PROBLEM DETAILS
Quote exactly and only this range of lines in the data below: the line that holds "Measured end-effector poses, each" to the line that holds "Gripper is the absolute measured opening", both included.

********

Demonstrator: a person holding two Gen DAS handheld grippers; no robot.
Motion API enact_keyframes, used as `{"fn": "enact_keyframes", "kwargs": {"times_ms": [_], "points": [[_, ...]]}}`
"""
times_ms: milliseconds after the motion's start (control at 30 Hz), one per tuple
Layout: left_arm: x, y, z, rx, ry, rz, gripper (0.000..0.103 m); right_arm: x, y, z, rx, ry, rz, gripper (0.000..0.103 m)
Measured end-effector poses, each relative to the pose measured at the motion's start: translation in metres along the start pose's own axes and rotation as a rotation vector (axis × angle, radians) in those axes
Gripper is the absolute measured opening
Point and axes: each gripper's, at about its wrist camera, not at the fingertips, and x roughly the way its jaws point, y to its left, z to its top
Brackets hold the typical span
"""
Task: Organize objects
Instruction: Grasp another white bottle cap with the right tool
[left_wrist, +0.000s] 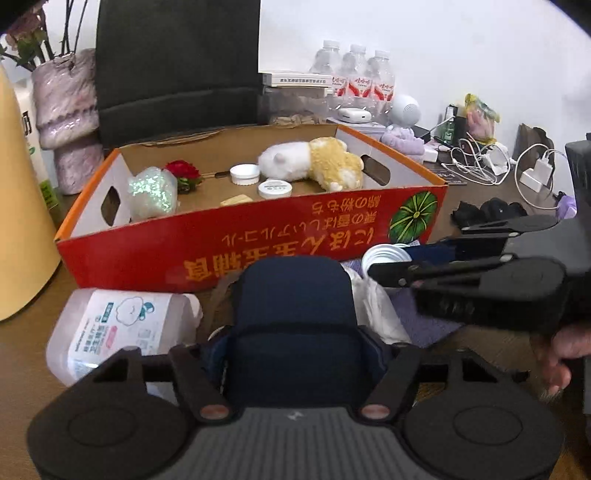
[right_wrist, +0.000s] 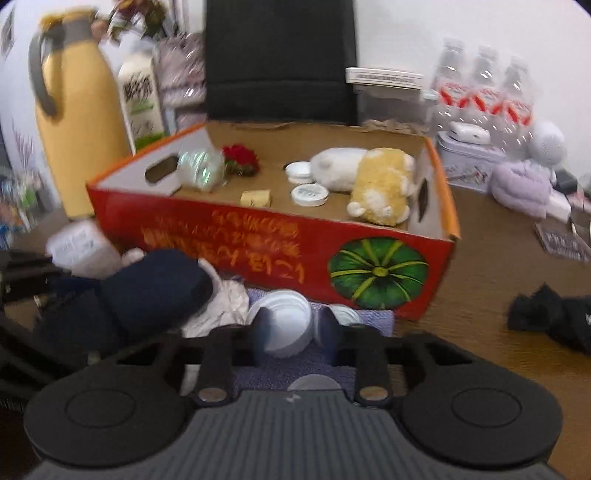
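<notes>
our left gripper (left_wrist: 295, 354) clamps the navy pouch (left_wrist: 295, 295); our right gripper (right_wrist: 291, 325) pinches a white lid (right_wrist: 284, 321), both just before the red box (right_wrist: 258, 243) front wall. bare table (right_wrist: 480, 258) opens rightward.

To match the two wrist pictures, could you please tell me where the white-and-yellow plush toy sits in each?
Left wrist: white-and-yellow plush toy lies upper centre, inside the red cardboard box.
Right wrist: it lies right of centre, at the box's right end.
Shared landmark: the box's green pumpkin print.
</notes>
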Motion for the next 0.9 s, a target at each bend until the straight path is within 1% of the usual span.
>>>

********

OUTPUT FOR THIS EXERCISE
Measured end-effector poses, each relative to the pose measured at the motion's start: translation in metres along the start pose's own axes and rotation as a rotation vector (axis × angle, radians) in those axes
Gripper is the absolute measured opening

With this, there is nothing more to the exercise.